I don't have a TT02 Type S but have a standard TT02, TT02B, TA07, TRF102 and then Kyosho and HB race buggies so have a reasonable idea of where the TT02 Type S will have shortcomings.

You're right, it has a heap of adjustment available which is more than most people will need or know what to do with. I adjust diff and shock oils, springs and thats about it. I usually have set up camber, toe etc when I build the car and leave it as it doesn't seem to go out of alignment. There are a heap of other things like ackerman, roll centre etc which you hear people talk about but I doubt any truly understand it or notice any difference. Talking to our fastest driver and national champ in offroad and he says that he adjusts stuff but most others just follow him, and even the guys close to him don't fully understand it. There are people like @ThunderDragonCy who clearly understand tuning and setup as well so it is possible.

The main problem with the TT02 is the type of plastics used (generally softer which doesn't break) and there is usually slop in it so it needs shimming. It is also heavier than the top shelf cars and some parts just can't be upgraded. It will also need the high speed gear set and yeah racing motor mount to get gear ratios right as the stock stuff is very limited. As far as I know you can't adjust flex characteristics either which is a useful and easy to understand tuning tool (see below for why its easy). The quality of the TT02 is far below that of a TA series or TRF series car.
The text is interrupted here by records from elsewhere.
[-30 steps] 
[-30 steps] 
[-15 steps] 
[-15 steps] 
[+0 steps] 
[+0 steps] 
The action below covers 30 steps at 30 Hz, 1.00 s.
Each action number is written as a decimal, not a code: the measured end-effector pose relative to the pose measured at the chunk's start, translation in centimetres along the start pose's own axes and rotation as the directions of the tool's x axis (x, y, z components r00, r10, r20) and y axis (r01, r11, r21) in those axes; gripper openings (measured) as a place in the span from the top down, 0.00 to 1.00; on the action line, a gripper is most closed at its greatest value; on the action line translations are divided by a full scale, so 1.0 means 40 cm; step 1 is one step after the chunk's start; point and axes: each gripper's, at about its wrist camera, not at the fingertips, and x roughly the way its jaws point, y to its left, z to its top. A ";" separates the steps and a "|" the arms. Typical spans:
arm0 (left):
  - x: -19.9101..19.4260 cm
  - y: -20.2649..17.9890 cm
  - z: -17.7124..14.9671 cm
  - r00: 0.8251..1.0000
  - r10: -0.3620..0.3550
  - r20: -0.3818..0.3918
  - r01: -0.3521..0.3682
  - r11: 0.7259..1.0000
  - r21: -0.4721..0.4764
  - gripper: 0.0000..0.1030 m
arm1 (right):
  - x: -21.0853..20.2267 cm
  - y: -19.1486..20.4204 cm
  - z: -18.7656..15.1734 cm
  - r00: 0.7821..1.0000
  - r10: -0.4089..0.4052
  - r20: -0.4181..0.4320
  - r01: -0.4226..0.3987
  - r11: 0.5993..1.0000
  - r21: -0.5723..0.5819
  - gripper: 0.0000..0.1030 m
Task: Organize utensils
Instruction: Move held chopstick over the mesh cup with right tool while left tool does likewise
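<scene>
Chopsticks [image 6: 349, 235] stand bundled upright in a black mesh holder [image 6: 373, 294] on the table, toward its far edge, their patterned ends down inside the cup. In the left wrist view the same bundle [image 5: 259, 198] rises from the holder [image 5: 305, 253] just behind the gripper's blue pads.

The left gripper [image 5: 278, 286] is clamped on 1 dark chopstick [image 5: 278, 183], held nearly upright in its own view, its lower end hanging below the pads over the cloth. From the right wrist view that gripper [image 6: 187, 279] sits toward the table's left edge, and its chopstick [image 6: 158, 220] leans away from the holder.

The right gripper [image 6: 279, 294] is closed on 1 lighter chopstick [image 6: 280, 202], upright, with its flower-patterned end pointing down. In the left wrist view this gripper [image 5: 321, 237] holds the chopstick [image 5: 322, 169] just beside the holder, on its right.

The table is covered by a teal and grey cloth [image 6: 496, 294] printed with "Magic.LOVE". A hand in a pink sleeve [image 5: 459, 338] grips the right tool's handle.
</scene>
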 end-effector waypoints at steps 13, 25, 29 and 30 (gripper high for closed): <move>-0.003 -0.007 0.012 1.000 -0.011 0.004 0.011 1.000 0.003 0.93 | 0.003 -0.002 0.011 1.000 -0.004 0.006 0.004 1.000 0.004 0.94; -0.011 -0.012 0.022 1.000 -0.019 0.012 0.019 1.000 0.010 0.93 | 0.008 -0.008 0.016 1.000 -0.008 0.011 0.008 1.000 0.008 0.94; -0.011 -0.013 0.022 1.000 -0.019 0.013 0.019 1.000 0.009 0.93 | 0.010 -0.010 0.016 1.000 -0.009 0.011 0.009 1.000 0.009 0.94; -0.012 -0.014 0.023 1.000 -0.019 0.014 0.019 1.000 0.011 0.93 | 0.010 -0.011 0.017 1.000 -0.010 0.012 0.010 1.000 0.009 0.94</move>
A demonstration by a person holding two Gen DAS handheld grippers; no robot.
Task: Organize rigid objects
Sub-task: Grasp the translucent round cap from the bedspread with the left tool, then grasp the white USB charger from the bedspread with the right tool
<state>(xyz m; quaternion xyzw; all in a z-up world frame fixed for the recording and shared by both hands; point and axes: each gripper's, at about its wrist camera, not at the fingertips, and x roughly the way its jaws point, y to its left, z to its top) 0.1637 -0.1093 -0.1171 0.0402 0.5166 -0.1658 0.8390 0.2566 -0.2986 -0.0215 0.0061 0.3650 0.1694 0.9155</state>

For example my TA07 Pro came with plastic suspension blocks and after every race meet it needed shimming (I hit things and can't justify some of my cool cars with ability) but then i got the aluminium ones and its been great since. The R and MS come with these already. I have also standard, carbon reinforced plastic and carbon fibre stiffeners so I can adjust the flex easily, which is easy when you know people who know stuff about tuning and flex as I can tell them what my car does and they tell me what stiffeners to use.

In saying that, a fast guy running a stock TT02 (bearings but otherwise kit esc, motor etc) was faster than me with my TA07 in 21.5T blinky when I first started and since I haven't raced onroad this year would probably beat me still. Add in some bumps and I would like to think I would win...luckily he won't come down to my offroad club to prove me wrong!

Starting out though a class like what NZ clubs call Tamiya GT is great as it removes much of the complexity of racing. I probably should race in it.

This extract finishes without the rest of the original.